-- PROBLEM --
Could you copy out every line of the data where the word "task" occurs?

-- DATA FOR PROCESSING --
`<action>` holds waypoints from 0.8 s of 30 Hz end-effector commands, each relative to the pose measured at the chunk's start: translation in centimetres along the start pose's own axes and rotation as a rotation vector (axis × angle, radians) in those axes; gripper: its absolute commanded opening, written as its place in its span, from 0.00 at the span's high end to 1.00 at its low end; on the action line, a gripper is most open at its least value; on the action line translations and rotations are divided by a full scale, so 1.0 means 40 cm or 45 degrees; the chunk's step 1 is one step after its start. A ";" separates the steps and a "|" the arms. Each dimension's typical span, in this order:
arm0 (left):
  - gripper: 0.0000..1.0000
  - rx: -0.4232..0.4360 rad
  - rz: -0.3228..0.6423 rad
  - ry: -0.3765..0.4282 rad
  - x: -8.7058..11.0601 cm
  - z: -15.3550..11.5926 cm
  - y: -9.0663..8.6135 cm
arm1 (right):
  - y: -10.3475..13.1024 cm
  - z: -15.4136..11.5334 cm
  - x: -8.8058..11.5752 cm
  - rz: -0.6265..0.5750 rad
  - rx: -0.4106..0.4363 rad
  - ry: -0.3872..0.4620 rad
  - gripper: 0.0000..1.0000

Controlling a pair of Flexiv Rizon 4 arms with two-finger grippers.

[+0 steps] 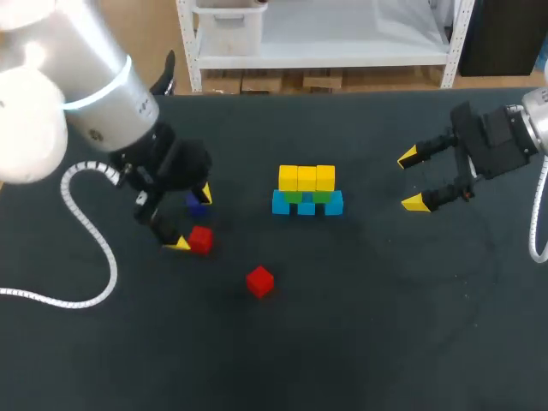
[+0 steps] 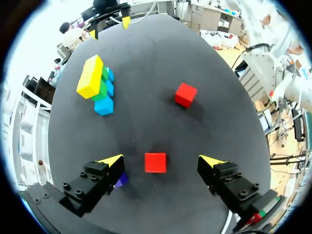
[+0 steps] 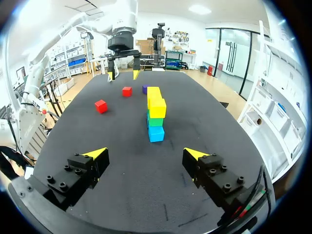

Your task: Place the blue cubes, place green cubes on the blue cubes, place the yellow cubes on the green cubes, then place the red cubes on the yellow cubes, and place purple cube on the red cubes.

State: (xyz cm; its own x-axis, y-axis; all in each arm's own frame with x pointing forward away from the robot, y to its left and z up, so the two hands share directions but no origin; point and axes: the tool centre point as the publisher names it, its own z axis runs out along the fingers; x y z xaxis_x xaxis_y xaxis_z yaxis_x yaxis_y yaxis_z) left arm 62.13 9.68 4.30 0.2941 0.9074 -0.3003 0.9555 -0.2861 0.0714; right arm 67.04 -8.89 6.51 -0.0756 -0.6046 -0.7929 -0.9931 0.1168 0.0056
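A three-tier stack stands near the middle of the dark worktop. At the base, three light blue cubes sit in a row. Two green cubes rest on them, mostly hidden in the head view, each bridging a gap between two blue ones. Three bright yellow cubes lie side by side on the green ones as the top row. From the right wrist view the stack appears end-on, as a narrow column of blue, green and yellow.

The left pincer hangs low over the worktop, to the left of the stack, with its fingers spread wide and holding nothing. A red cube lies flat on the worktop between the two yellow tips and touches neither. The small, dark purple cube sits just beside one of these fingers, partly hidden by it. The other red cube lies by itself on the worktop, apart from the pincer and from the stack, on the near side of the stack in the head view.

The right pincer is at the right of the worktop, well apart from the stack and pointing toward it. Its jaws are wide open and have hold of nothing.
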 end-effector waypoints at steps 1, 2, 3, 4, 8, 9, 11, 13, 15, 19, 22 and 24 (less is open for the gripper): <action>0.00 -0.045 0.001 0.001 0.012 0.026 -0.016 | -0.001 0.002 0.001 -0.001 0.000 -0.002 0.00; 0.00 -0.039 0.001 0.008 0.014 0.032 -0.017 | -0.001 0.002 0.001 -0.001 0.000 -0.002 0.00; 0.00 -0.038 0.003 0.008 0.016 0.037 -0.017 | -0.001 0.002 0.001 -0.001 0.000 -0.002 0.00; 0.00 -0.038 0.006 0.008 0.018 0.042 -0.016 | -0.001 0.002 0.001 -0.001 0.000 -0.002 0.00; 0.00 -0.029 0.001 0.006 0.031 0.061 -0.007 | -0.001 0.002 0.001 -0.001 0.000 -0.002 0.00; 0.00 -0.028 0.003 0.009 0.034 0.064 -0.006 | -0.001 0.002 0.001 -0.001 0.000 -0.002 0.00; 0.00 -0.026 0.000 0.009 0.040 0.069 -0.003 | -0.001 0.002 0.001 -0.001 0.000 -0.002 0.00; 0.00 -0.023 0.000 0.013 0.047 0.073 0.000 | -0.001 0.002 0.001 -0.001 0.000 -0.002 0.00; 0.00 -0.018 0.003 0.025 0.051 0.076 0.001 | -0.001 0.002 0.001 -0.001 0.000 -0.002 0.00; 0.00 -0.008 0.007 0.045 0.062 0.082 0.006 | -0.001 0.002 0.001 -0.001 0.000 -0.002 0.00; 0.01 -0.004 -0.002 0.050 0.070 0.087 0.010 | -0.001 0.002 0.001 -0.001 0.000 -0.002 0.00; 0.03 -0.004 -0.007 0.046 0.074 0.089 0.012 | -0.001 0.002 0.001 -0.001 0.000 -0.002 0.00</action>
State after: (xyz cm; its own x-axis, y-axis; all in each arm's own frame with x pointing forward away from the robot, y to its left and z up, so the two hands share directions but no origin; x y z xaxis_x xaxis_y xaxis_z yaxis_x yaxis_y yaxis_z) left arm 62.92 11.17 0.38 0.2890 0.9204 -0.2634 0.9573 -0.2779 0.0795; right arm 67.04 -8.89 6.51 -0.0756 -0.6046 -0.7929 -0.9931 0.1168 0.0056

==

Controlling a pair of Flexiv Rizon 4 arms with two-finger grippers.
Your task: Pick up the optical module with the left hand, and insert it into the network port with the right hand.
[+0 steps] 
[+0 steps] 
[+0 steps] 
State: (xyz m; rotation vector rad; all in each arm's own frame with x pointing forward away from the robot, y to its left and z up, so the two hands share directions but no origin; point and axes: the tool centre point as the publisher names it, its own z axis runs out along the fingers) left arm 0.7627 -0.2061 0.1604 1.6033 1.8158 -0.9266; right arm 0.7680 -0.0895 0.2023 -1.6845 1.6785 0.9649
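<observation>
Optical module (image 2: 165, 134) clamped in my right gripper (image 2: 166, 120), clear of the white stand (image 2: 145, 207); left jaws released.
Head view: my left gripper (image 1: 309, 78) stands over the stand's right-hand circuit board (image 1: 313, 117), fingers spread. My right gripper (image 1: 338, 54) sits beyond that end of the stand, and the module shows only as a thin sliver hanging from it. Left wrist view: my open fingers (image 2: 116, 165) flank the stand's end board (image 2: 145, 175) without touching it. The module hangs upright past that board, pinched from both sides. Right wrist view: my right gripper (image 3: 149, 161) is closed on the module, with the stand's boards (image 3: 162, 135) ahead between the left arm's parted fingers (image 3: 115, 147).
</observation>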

-- SOLUTION --
Your task: Place the blue cubes, place green cubes on the blue cubes, place the yellow cubes on the green cubes, then place the red cubes on the yellow cubes, and place purple cube on the red cubes.
Your task: Pick up the optical module with the left hand, and insert it into the network port with the right hand.

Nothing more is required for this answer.